Real Estate Private Equity [M1]

Real Estate Private Equity explores, in depth, the analysis, decision-making and challenges private equity investors face when:

1. making and structuring highly leveraged investments, 
2. managing investments through turbulence if market difficulties emerge, 
3. developing superior, differentiated portfolio strategies and successfully aligning these with institutional capital, 
4. procuring and managing sources of equity and debt capital, 
5. negotiating institutional investor capital agreements, local partner operating agreements and transaction execution agreements,
6. managing all the stakeholders involved in complicated real estate transactions when circumstances require change, 
7. successfully building and managing their organizations for long-term sustainability in the midst of having to compete in an environment fraught with constant risk, uncertainty and geo-political and economic fluctuation.

The course will be structured in a format using actual business cases, where each case will tackle a situation and specific set of challenges faced by private equity investment groups.
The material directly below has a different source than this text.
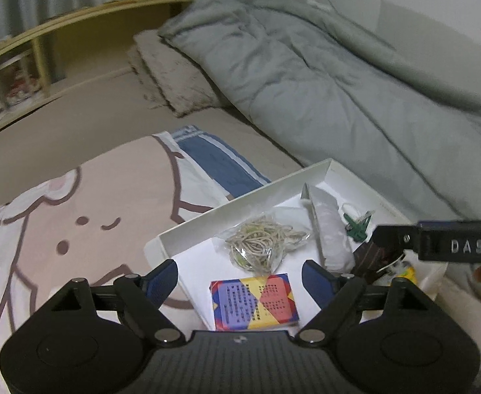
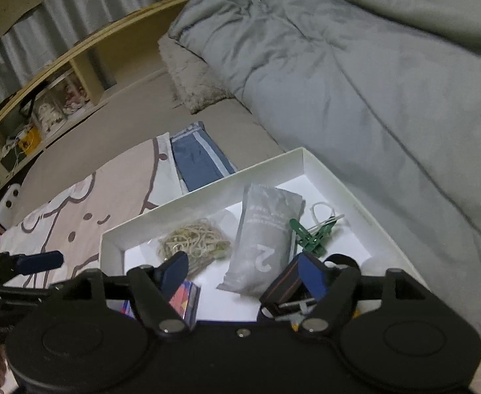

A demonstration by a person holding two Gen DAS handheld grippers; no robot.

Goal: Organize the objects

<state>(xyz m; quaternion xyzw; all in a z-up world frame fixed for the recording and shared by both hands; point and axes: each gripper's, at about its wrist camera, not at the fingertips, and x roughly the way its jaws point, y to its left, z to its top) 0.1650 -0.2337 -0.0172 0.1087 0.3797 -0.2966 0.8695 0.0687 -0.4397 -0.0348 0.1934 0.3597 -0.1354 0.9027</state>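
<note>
Both tools stand spread, pinching nothing. The left tool (image 1: 240, 274) hangs above the card box (image 1: 254, 302) at the tray's (image 1: 227, 208) near end; the right tool (image 2: 245, 271) hangs near the grey pouch (image 2: 265, 243), strap (image 2: 281, 287) just right.

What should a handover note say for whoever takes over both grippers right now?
Left gripper: open, empty, above the colourful card box.
Right gripper: open, nothing pinched; a dark strap lies by its right finger.
White tray on the bed holds the rubber bands bag, grey pouch, green clip and the card box.
Done: these items are in the tray.
Left: cannot tell; check the strap and the tray's near corner.
</note>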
Cases will typically be 20 to 30 pages in length including a number of subsidiary agreements and schedules. Students will need to lay out the problems being addressed, probe the situation, develop the right questions to focus on, analyze the relevant data, and evaluate the best courses of action along with their anticipated outcomes. Case situations will be viewed from multiple perspectives: the private equity investor, their institutional capital sources, local operating partners, lending institutions, tenants, and many times public authorities and their representatives.
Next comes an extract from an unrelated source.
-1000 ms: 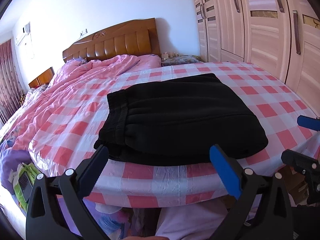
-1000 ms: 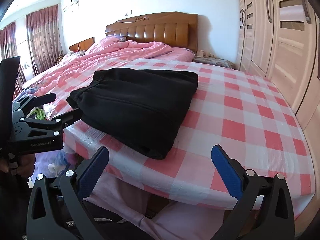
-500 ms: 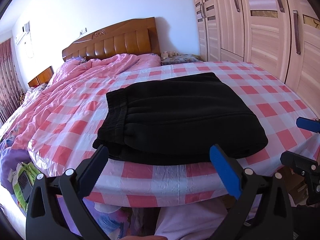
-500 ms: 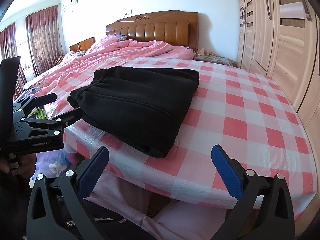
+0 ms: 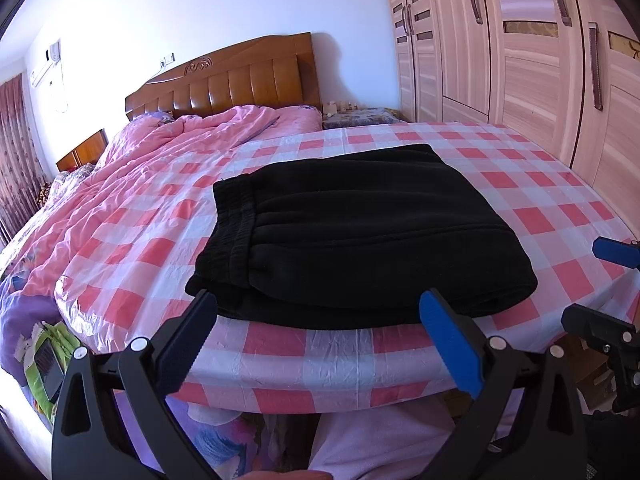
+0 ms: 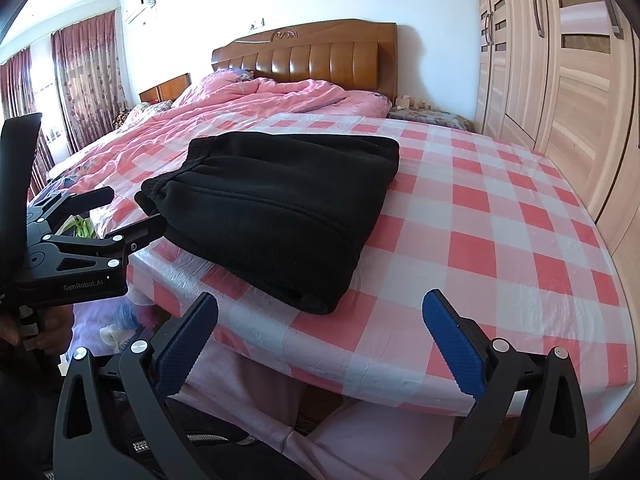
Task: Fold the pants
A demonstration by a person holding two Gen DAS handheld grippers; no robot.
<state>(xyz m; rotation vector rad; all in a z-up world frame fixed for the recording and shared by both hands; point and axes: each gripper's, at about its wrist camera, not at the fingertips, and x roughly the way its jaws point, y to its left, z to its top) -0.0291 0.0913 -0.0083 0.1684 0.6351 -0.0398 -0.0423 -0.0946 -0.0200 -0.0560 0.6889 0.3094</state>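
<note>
Nearest the cameras, the left tool (image 5: 318, 334) and right tool (image 6: 320, 336) hang spread wide and hold nothing, just short of the bed's edge. Beyond them the black pants (image 5: 356, 236) lie folded into a compact stack on the checkered sheet (image 6: 500, 216), near its front edge. A careless nudge could probably slide the stack off, since the sheet looks slick.
</note>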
There are two modules that comprise the course. Each module will last ½ of the semester. Students have the option of taking just module 1 for two credits, or both modules 1 and 2 for 4 credits. 

In module 1 we will be covering 5 business cases. The subjects of investigation and discussion will include 

1. analyzing an international development/redevelopment joint venture opportunity, 
2. examining the process of investing in debt securities in a complex transaction, 
3. assessing a hostile tender offer of  a public company and examining the responsibilities to all of the stakeholders in making the right decisions, 
4. from an investment committee member’s perspective examining, evaluating and choosing between two disparate competing investment opportunities, a joint venture acquisition of a student housing project against a mezzanine debt investment in an international real estate operating service company, 
5. Deriving what the optimum path forward should be in the launch and capitalization a new startup real estate development company.

In module 2, students will be tackling an independent study research paper which delves deeper into a topic of choosing in real estate private equity. Some potential areas to pursue include:

1. Developing a business plan to start a new real estate PE firm,
2. Evaluating the strategy and long term competitive viability of an existing real estate PE firm,
3. Analyzing a live, complicated real estate PE transaction,
4. Investigating and conducting a comprehensive research report to evaluate a given market opportunity,

It is expected that papers delivered for module 2 will be approximately 20-25 pages in length, single spaced, plus exhibits, quantitative analyses, and appendices.

Course prerequisites: 5275 and 5276 or other course equivalents.